▸ **WHAT THE TASK REQUIRES**
Only the lines below starting at the one containing "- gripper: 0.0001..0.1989" and ending at the one containing "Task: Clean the" belong in the answer, each copied exactly.
──────── SOURCE INFORMATION ────────
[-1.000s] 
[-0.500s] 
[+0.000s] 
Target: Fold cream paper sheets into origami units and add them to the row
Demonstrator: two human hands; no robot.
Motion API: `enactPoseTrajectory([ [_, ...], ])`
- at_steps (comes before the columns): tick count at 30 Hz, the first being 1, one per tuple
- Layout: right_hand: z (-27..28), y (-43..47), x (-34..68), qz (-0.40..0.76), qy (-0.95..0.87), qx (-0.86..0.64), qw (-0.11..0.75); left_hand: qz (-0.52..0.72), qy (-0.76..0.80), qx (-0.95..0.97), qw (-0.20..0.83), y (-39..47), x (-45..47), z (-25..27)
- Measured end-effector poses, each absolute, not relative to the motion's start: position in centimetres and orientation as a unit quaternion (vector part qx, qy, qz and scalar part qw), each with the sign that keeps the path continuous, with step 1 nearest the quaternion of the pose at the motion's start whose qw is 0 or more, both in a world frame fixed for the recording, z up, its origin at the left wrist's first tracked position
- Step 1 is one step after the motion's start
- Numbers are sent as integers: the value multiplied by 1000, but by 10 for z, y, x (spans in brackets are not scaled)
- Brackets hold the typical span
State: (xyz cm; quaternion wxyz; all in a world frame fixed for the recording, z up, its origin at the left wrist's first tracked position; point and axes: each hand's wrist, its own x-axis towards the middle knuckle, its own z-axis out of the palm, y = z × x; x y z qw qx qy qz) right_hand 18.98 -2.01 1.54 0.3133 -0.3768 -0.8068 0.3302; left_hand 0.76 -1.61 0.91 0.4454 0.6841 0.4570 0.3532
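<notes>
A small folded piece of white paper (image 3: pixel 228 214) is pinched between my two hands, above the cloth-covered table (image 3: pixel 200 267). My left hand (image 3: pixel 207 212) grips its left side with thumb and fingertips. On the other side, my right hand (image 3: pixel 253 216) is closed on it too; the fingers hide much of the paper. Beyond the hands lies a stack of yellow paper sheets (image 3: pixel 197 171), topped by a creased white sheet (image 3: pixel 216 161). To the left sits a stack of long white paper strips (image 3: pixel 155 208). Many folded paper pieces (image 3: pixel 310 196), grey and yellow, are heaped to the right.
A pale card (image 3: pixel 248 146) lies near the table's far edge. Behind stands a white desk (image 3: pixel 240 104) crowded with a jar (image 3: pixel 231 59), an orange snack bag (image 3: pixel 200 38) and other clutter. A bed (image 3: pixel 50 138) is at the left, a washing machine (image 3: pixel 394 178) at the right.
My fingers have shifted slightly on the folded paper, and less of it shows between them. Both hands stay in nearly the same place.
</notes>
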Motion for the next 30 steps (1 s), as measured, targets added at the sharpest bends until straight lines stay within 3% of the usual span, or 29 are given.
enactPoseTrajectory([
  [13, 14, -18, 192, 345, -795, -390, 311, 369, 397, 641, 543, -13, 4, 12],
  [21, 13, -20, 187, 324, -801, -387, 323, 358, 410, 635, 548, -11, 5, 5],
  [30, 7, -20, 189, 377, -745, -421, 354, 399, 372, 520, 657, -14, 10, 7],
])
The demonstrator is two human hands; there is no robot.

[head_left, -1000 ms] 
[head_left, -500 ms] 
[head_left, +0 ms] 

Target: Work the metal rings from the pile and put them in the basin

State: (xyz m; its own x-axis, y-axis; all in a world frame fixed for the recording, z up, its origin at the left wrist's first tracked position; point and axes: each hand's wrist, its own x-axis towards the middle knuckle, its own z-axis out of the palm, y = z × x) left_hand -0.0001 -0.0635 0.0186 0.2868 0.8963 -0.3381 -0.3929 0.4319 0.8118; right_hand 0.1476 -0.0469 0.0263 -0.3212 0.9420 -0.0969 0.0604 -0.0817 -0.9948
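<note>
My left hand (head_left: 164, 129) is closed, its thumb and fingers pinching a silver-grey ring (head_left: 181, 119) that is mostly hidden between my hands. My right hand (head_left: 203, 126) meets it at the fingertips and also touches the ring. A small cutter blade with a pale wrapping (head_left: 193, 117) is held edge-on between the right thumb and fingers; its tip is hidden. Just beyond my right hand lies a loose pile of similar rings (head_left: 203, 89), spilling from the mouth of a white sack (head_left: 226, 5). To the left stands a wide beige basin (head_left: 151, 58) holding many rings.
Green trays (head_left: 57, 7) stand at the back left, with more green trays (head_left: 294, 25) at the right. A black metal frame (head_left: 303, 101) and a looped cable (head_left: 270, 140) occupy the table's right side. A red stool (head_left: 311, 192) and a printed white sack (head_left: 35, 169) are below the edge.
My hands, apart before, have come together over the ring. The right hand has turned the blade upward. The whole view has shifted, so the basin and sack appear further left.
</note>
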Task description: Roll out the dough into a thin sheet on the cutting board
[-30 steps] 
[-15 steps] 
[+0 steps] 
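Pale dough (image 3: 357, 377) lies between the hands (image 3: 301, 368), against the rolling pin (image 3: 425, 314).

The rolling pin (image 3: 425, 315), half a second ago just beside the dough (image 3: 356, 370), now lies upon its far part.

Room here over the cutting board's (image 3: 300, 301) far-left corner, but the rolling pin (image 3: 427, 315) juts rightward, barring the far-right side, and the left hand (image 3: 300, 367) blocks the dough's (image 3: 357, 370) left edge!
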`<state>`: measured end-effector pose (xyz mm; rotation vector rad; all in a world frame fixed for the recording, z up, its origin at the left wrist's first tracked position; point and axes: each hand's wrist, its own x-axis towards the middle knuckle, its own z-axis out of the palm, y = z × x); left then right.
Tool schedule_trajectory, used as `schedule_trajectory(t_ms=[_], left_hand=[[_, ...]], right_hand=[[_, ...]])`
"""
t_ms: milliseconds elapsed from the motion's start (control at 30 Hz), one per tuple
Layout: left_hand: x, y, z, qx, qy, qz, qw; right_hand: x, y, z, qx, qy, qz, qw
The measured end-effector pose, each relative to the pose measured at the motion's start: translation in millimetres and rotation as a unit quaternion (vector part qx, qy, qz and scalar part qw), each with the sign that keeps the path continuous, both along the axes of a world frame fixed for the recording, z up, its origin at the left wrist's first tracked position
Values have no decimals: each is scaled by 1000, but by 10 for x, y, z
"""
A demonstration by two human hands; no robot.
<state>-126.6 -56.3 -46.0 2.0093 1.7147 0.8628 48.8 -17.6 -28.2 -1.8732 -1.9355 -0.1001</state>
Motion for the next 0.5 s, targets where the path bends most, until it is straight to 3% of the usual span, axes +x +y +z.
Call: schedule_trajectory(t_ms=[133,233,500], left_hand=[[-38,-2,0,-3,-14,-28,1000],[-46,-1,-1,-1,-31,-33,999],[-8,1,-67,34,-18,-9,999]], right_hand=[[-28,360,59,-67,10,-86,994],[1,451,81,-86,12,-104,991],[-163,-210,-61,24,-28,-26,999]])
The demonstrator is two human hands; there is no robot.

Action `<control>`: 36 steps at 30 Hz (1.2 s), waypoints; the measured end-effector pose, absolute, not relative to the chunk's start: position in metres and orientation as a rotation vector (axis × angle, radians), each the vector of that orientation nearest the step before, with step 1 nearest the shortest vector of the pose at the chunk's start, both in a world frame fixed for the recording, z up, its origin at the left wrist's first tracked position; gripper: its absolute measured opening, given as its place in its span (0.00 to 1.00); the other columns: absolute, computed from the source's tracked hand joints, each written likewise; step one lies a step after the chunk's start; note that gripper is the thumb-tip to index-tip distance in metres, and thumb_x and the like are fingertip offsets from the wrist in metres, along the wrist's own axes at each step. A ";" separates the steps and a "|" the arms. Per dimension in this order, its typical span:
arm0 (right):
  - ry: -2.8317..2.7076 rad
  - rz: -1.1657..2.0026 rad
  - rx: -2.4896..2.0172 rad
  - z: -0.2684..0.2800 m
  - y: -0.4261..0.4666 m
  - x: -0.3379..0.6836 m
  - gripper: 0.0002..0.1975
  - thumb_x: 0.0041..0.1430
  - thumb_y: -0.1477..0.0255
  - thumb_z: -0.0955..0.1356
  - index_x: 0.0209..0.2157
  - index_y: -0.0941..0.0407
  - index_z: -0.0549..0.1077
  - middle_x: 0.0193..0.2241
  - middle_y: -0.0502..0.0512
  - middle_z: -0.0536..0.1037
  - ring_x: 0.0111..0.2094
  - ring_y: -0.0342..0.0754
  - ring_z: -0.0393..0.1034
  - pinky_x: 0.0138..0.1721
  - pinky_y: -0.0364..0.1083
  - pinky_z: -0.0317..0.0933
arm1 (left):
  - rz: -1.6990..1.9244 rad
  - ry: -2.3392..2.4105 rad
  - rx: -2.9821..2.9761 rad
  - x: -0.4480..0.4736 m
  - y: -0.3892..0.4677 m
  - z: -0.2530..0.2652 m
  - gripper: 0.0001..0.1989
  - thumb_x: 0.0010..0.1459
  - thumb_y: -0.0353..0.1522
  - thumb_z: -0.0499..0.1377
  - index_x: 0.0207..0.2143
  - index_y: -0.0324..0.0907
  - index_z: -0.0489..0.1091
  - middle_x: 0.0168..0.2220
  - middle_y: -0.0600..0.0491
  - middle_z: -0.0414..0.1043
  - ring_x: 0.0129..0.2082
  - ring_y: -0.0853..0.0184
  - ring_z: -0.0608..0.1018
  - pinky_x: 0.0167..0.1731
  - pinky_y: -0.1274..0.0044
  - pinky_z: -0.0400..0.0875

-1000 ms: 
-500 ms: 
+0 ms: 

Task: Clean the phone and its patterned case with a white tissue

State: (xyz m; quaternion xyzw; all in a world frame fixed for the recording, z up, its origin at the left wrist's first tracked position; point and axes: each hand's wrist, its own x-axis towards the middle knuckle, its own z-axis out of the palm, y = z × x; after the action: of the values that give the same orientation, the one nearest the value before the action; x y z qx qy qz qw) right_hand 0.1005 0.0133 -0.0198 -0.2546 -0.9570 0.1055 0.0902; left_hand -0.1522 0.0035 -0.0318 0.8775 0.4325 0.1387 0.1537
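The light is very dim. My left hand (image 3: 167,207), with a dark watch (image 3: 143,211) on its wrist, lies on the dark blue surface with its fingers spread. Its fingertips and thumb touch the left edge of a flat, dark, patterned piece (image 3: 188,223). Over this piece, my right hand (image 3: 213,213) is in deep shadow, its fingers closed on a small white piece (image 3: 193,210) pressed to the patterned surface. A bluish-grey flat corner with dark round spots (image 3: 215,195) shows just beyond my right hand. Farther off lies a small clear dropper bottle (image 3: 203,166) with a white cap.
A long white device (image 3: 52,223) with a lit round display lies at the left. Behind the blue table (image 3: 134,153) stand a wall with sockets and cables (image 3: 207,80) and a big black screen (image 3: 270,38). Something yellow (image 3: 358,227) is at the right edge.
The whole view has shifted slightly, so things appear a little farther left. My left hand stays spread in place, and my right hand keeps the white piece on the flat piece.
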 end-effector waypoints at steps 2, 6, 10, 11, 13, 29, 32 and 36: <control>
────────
▸ **RESULT FOR THIS TASK**
  - gripper: 0.0001..0.1989
  - thumb_x: 0.0010..0.1459
  - thumb_y: -0.0353..0.1522
  - thumb_z: -0.0499..0.1377
  - index_x: 0.0207..0.2143
  - index_y: -0.0324..0.0907
  - index_z: -0.0489..0.1091
  - middle_x: 0.0168..0.2220
  - middle_y: -0.0600..0.0491
  - middle_z: -0.0414..0.1043
  - ring_x: 0.0129..0.2082
  - ring_y: -0.0853..0.0184
  - ring_z: -0.0608..0.1018
  - pinky_x: 0.0167..0.1731
  - pinky_y: -0.1274..0.0044
  - pinky_z: -0.0400..0.0875

-1000 ms: 
-500 ms: 
+0 ms: 

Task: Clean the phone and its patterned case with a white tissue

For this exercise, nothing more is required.